■ **Your assignment**:
Your reply is to be the lines below, exactly as written, with images omitted.

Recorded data
Content starts

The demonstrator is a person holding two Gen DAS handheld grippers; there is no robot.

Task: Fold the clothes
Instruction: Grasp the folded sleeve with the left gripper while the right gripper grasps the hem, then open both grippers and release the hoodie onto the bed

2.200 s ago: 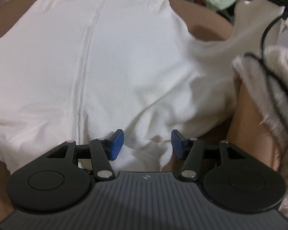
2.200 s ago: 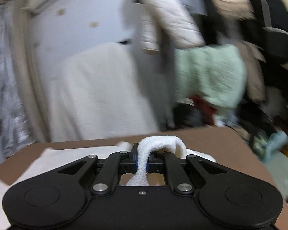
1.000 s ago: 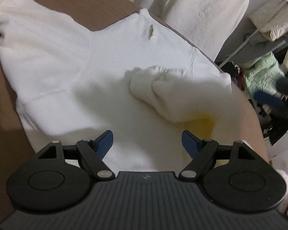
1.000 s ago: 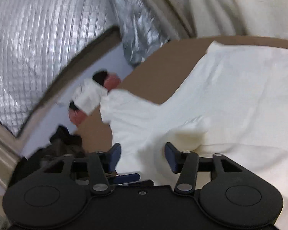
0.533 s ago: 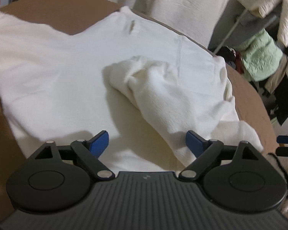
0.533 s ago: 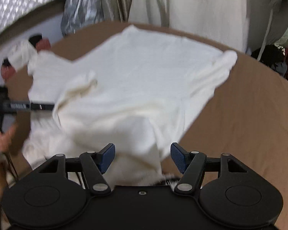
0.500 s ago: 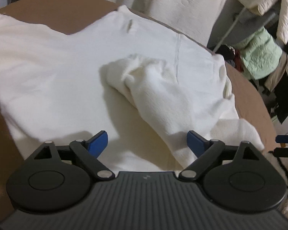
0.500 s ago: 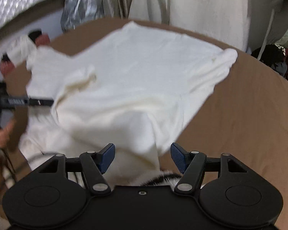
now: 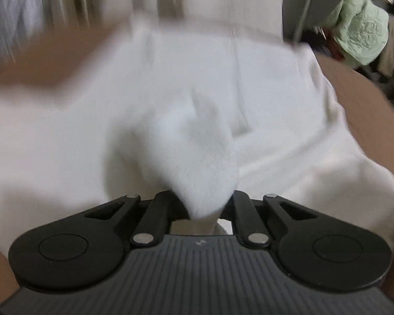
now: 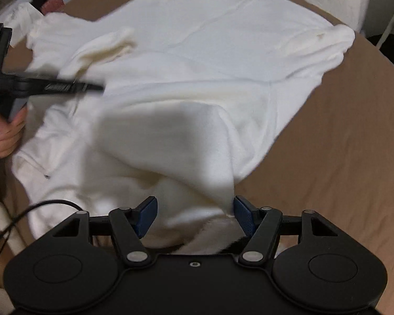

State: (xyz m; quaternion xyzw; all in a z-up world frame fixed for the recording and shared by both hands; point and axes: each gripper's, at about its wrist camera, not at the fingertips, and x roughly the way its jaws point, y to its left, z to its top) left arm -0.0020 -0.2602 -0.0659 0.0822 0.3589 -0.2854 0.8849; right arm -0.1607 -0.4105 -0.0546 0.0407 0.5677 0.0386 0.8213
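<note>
At the left edge of the brown table, the person's hand held the left gripper low over the white sweater, which lay spread across most of the tabletop with its hem toward the far right edge. That gripper's jaws had just been closing and now stood together, clamped on a thick bunch of the sleeve, which rose in a soft peak straight out of the pinch; the hold looked meant to carry the sleeve across the body for a fold. Further right, the right gripper hung over the near edge with its blue pads apart. A loose flap of the sweater's side drooped between them, brushing the right pad, but was not pinched; the gripper seemed placed to take that flap next. A pale green garment hung beyond the table's far right corner.
</note>
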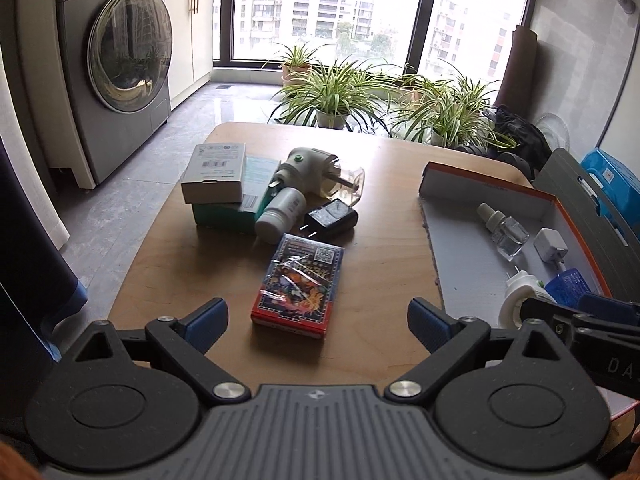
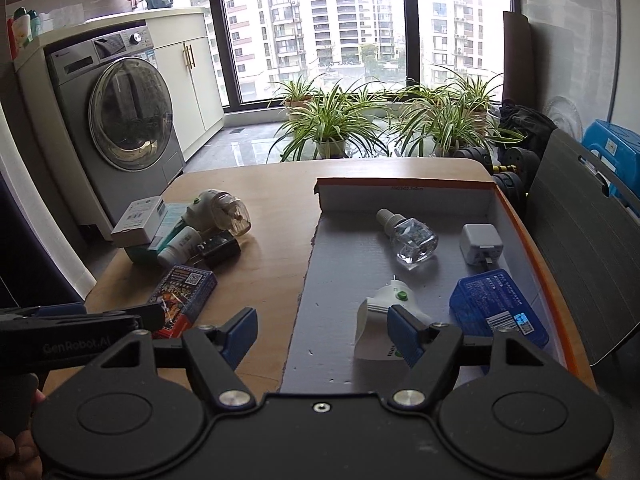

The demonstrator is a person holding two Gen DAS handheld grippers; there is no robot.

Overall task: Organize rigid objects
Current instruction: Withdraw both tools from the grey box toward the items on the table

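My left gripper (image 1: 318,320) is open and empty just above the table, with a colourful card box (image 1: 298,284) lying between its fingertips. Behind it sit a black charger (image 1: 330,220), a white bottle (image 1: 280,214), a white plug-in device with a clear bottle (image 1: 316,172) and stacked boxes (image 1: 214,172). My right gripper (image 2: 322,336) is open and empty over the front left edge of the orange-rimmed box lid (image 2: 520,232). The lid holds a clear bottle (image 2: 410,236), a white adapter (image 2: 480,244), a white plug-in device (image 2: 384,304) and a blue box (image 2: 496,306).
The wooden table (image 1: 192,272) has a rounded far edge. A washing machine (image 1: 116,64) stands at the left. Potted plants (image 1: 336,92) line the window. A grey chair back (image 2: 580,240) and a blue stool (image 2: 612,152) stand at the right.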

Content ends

■ **Final answer**:
The demonstrator is a person holding two Gen DAS handheld grippers; there is no robot.

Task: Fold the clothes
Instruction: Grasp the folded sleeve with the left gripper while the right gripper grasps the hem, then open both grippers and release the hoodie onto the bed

2.200 s ago: 
2.200 s ago: 
1.000 s ago: 
1.000 s ago: 
0.533 s ago: 
0.533 s ago: 
0.500 s ago: 
0.500 s ago: 
now: 
now: 

State: (xyz m; quaternion xyzw; all in a z-up world frame fixed for the recording and shared by both hands; point and axes: each gripper's, at about its wrist camera, not at the fingertips, and x roughly the way its jaws point, y to its left, z to its top) left arm -0.0020 -0.2602 -0.0659 0.0822 0.3589 -0.2854 0.8849; right arm -0.1607 -0.4105 -0.0546 0.0407 0.5677 0.0386 0.8213
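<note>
At the left edge of the brown table, the person's hand held the left gripper low over the white sweater, which lay spread across most of the tabletop with its hem toward the far right edge. That gripper's jaws had just been closing and now stood together, clamped on a thick bunch of the sleeve, which rose in a soft peak straight out of the pinch; the hold looked meant to carry the sleeve across the body for a fold. Further right, the right gripper hung over the near edge with its blue pads apart. A loose flap of the sweater's side drooped between them, brushing the right pad, but was not pinched; the gripper seemed placed to take that flap next. A pale green garment hung beyond the table's far right corner.
</note>
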
The demonstrator is a person holding two Gen DAS handheld grippers; there is no robot.

Overall task: Organize rigid objects
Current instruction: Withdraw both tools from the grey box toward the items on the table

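My left gripper (image 1: 318,320) is open and empty just above the table, with a colourful card box (image 1: 298,284) lying between its fingertips. Behind it sit a black charger (image 1: 330,220), a white bottle (image 1: 280,214), a white plug-in device with a clear bottle (image 1: 316,172) and stacked boxes (image 1: 214,172). My right gripper (image 2: 322,336) is open and empty over the front left edge of the orange-rimmed box lid (image 2: 520,232). The lid holds a clear bottle (image 2: 410,236), a white adapter (image 2: 480,244), a white plug-in device (image 2: 384,304) and a blue box (image 2: 496,306).
The wooden table (image 1: 192,272) has a rounded far edge. A washing machine (image 1: 116,64) stands at the left. Potted plants (image 1: 336,92) line the window. A grey chair back (image 2: 580,240) and a blue stool (image 2: 612,152) stand at the right.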

No more is needed for this answer.